Server load balancing in pfSense 1.3
I was poking around at the 1.3-ALPHA-ALPHA pfSense, and it looks like slbd is going to be replaced with OpenBSD’s relayd! I can’t tell you how happy I am about this development. Not only will relayd increase pfSense’s feature set by some order of magnitude, I have hope that it will make pfSense a viable load balancer.
Though pfSense has load balancing features right now, its limitations make it mostly unusable for my applications. The way that slbd operates breaks session stickiness.

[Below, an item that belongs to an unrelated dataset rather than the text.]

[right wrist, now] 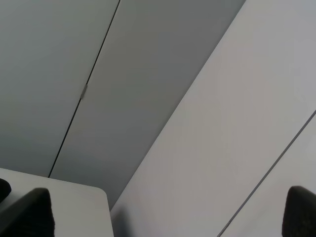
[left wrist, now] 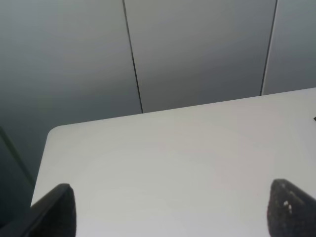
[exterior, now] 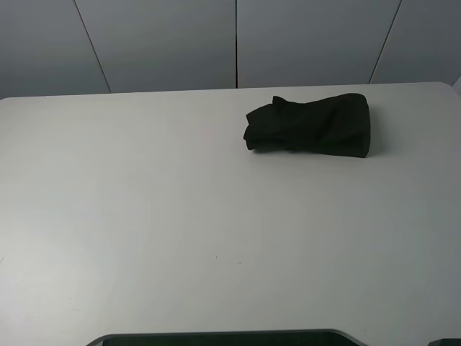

I’m not sure why, but I suspect that slbd is updating its pf anchor unconditionally per polling period which causes pf to reset its session state. In addition to breaking stickiness, this causes load to be balanced unfairly.
I’ll have to do some testing to see if relayd has this say behavior. If nothing else, though, I’m excited about a whole new host of features, some of which I haven’t seen since I last touched a NetScaler:
- Layer 7 (in addition to Layer 3) load balancing
- Layer 7 health monitoring (http request/response checking)
- In-Flight HTTP request/response modifications (such as appending Remote-Host header)
- Additional balancing algorithms, including one that can be sticky on HTTP headers/cookies
All-in-All pretty fantastic. I don’t imagine we’ll see 1.3 until Q2 of 2009, though, so it may be worth back-porting it as a package for 1.2.1.